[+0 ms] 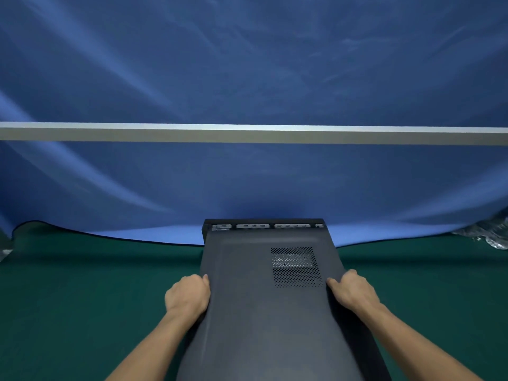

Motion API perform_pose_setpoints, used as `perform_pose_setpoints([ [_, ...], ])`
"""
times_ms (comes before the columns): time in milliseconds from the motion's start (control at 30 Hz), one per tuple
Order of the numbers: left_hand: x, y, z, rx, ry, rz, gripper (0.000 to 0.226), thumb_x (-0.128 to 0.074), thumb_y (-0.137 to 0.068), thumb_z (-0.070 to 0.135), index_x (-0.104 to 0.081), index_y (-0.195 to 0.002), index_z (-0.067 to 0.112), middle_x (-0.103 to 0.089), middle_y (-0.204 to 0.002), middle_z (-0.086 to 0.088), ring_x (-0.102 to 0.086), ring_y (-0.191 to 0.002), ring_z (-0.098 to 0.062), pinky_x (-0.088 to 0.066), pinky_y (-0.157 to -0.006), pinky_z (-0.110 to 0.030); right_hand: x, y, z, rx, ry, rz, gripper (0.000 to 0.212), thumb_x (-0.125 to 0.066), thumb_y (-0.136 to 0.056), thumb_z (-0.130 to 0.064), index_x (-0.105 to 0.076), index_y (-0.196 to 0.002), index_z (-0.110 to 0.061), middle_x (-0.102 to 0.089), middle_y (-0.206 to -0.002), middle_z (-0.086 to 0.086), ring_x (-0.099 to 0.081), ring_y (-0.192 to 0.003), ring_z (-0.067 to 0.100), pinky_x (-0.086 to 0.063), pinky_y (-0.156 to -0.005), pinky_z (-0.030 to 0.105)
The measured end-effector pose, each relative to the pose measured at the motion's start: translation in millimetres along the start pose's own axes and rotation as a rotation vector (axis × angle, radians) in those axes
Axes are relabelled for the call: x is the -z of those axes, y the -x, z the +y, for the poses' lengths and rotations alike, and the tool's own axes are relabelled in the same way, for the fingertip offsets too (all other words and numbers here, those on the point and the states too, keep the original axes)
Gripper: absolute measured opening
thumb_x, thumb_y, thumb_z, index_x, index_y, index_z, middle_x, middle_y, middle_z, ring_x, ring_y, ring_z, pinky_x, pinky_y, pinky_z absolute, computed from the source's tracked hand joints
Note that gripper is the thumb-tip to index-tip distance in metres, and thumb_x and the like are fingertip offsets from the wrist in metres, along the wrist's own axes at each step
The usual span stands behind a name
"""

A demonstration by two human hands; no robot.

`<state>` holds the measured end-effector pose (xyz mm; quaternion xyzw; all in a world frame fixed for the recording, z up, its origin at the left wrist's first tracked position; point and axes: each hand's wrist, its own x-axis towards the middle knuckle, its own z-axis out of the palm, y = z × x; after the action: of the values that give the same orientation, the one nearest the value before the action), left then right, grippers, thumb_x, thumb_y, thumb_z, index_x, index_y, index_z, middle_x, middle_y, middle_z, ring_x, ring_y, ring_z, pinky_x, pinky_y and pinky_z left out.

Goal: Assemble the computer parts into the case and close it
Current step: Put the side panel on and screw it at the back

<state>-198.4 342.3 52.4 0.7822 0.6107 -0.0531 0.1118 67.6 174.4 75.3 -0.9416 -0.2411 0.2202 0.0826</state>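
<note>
The left hand (188, 294) grips the left edge of the side panel (264, 312), fingers curled down over the rim and the thumb lying on the top face. The right hand (353, 291) grips the right edge in the same way, thumb pointing inward on the panel and fingers wrapped out of sight round the side. Both forearms come in from the near corners of the view.

The side panel is dark grey and lies flat on top of the computer case (209, 225), covering nearly all of it. A perforated vent (297, 266) sits in the panel's right half, just beyond the right thumb. At the far end a narrow strip of the case stays uncovered, showing a row of metal slots (265, 226) along the frame.

The case lies on its side on a dark green mat (82, 284), in the middle, its long side running from near to far. Behind the mat hangs a blue cloth (247, 78), crossed by a pale horizontal bar (247, 133). At the far right edge lies some crumpled clear plastic (489, 232).
</note>
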Motion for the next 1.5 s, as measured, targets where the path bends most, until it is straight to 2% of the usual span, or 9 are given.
perform_pose_setpoints([
  [200,0.8,-7.8,10.2,-0.049,-0.190,-0.001,0.051,-0.021,-0.102,0.034,-0.067,-0.097,0.013,-0.067,-0.104,-0.003,-0.064,-0.095,-0.023,-0.045,-0.071,-0.028,-3.0,-10.6,-3.9,0.067,0.171,0.026,0.049,-0.039,-0.098,-0.047,-0.040,-0.123,-0.005,-0.056,-0.126,0.012,-0.056,-0.113,0.029,-0.044,-0.083,0.034],
  [300,6.2,-16.7,14.4,-0.065,-0.300,0.018,0.037,-0.031,-0.099,0.027,-0.066,-0.092,0.016,-0.068,-0.100,0.000,-0.065,-0.091,-0.021,-0.041,-0.063,-0.026,-2.1,-14.5,-7.0,0.105,0.338,0.060,0.048,-0.033,-0.099,-0.048,-0.042,-0.123,-0.008,-0.057,-0.124,0.008,-0.058,-0.110,0.025,-0.044,-0.076,0.031],
  [433,10.9,-27.5,24.2,-0.063,-0.255,0.064,0.029,-0.036,-0.096,0.024,-0.064,-0.093,0.015,-0.067,-0.101,-0.002,-0.065,-0.091,-0.022,-0.040,-0.063,-0.027,2.8,-19.6,-15.2,0.203,0.616,0.159,0.041,-0.033,-0.101,-0.040,-0.054,-0.123,-0.012,-0.054,-0.123,0.004,-0.060,-0.106,0.022,-0.042,-0.066,0.028],
  [600,-1.4,-33.6,35.8,-0.120,-0.131,0.145,0.030,-0.035,-0.097,0.031,-0.048,-0.117,0.012,-0.047,-0.119,-0.005,-0.049,-0.108,-0.020,-0.043,-0.068,-0.029,3.0,-33.0,-19.1,0.253,0.443,0.174,0.037,-0.036,-0.099,-0.035,-0.044,-0.124,-0.008,-0.049,-0.126,0.007,-0.055,-0.110,0.023,-0.044,-0.074,0.029],
  [733,-14.0,-36.0,40.4,-0.130,-0.048,0.091,0.051,-0.028,-0.100,0.042,-0.029,-0.142,0.012,-0.024,-0.151,-0.009,-0.035,-0.130,-0.024,-0.043,-0.092,-0.033,-8.1,-40.1,-18.6,0.298,0.408,0.192,0.048,-0.030,-0.101,-0.043,-0.031,-0.135,-0.009,-0.042,-0.129,0.009,-0.048,-0.114,0.024,-0.047,-0.079,0.032],
  [867,-27.0,-33.8,39.2,-0.121,0.052,0.055,0.062,-0.021,-0.101,0.046,-0.006,-0.152,0.015,0.005,-0.160,-0.005,-0.011,-0.145,-0.024,-0.026,-0.113,-0.035,-21.6,-46.3,-23.1,0.381,0.476,0.207,0.066,-0.017,-0.100,-0.051,-0.014,-0.149,-0.006,-0.020,-0.154,0.010,-0.024,-0.139,0.027,-0.030,-0.109,0.035],
  [933,-31.7,-33.7,36.7,-0.126,0.108,0.075,0.062,-0.020,-0.100,0.047,-0.004,-0.152,0.017,0.008,-0.159,-0.001,-0.006,-0.146,-0.022,-0.022,-0.115,-0.034,-29.1,-47.2,-24.3,0.384,0.396,0.143,0.070,-0.013,-0.100,-0.052,-0.005,-0.151,-0.005,-0.004,-0.160,0.008,-0.006,-0.147,0.024,-0.015,-0.117,0.036],
  [1033,-35.7,-35.6,34.3,-0.130,0.159,0.089,0.062,-0.021,-0.100,0.047,-0.004,-0.152,0.019,0.010,-0.159,0.003,-0.004,-0.146,-0.019,-0.021,-0.116,-0.034,-41.2,-45.4,-20.4,0.376,0.323,0.129,0.071,-0.010,-0.099,-0.052,0.003,-0.151,-0.005,0.005,-0.160,0.009,0.006,-0.147,0.022,-0.007,-0.119,0.036],
  [1500,-39.8,-34.1,25.9,-0.152,0.179,0.092,0.061,-0.021,-0.100,0.046,-0.004,-0.152,0.020,0.010,-0.159,0.004,-0.006,-0.146,-0.019,-0.022,-0.116,-0.034,-49.7,-30.4,-20.1,0.344,0.433,0.146,0.068,-0.008,-0.100,-0.050,0.003,-0.151,-0.006,0.003,-0.160,0.014,0.002,-0.147,0.026,-0.008,-0.119,0.038],
])
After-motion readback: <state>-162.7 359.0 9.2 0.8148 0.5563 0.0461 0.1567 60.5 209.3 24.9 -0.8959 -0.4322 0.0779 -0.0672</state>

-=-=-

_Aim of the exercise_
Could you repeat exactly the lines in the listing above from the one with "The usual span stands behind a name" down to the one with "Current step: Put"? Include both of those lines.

_Result of this exercise_
The usual span stands behind a name
"""

A demonstration by two human hands; no robot.

`<state>` holds the measured end-effector pose (xyz mm; quaternion xyzw; all in a world frame fixed for the recording, z up, its origin at the left wrist's first tracked position; point and axes: each hand's wrist, its own x-axis towards the middle knuckle, its own z-axis out of the palm, y = z × x; after the action: of the values that give the same orientation, the one nearest the value before the action), left then right, grippers, thumb_x, thumb_y, thumb_z, index_x, index_y, index_z, middle_x, middle_y, middle_z, ring_x, ring_y, ring_z, pinky_x, pinky_y and pinky_z left out.

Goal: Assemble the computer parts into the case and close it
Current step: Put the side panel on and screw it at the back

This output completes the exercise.